Open Source Data and Analytics Architecture

Technology
Planning
Author

Chris Kornaros

Published

December 12, 2024

Introduction

I will update this when I begin the project. The goal here is to explore and create a tech stack to support modern data and analytical workloads, using entirely open source software.
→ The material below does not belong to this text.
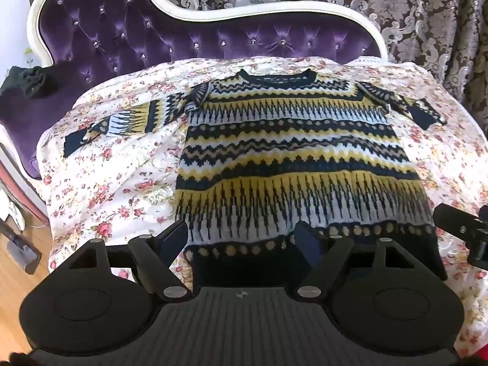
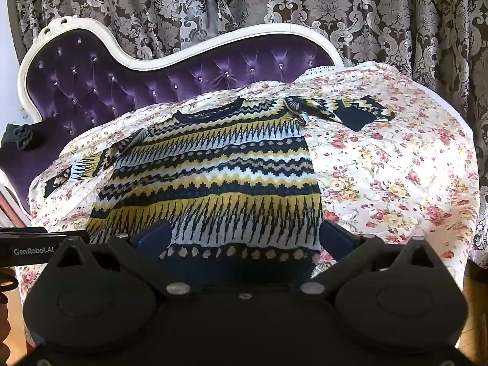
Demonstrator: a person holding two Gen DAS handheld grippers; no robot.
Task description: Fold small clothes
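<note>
A small knitted sweater [image 1: 289, 158] in navy, yellow and white bands lies flat, face up, on a floral cover [image 1: 122, 183], neck far, hem near. Its left sleeve [image 1: 122, 122] stretches out to the left; the right sleeve [image 1: 405, 103] lies short at the far right. My left gripper [image 1: 244, 238] is open over the hem's left part, fingers wide apart. My right gripper [image 2: 244, 235] is open over the hem's right part of the sweater [image 2: 213, 177]. The right gripper's side also shows at the left wrist view's right edge [image 1: 463, 231].
The cover [image 2: 396, 167] drapes over a purple tufted sofa [image 1: 137, 39] with a white frame. A dark cloth bundle [image 1: 30, 82] sits at the sofa's left end. Patterned curtains [image 2: 274, 0] hang behind. Wooden floor [image 1: 18, 274] lies at the left.
</note>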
Ideally, I’ll be able to scale it to terabytes and then share that template and the guide as a public resource.

Currently, I’m thinking of the following tools, as part of a non-exhaustive list of the stack:

OS/Environment: zsh/bash
Project and Package Management: uv
Collaboration and Source Control: Github
Documentation: Quarto
Data Modeling: dbt
Containerization: Docker
Container Orchestration: Kubernetes
OLTP Database: PostgreSQL
OLAP Database: DuckDB
Batch Ingestion: Python
ETL: dbt
Testing: pytest
Data Quality: Great Expectations
Metadata: Unity Catalog
ETL Orchestration: Airflow and/or Dagster
Streaming Ingestion: Kafka

General workflow I’m envisioning:

  1. Initialize project with uv, add basic dependencies for the environment
  2. Create the repo with the GitHub CLI
  3. Set the remote as the upstream and do the initial commit
  4. Initialize the quarto and dbt projects as subdirectories of the main, uv project directory
  5. Create the postgres container with docker, use this to initialize the postgres database (Prod)
  6. In your uv envionrment, initialize the duckdb (Dev/Test) persistent database
    • Simpler to work quickly with duckdb, postgres has more configurations/overhead, but is better for long term persistent
  7. Use python and duckdb to ingest the initial batch of raw data
  8. Use dbt to define the data model, pytest to define the basic tests, and great expectations to define data quality
  9. Initialize the unity catalog instance, add the connection information (Dev/Test/Prod)
  10. Generate metadata and lineage
  11. Start scheduling and orchestrating jobs
  12. Potentially scale system up to handle stremaing data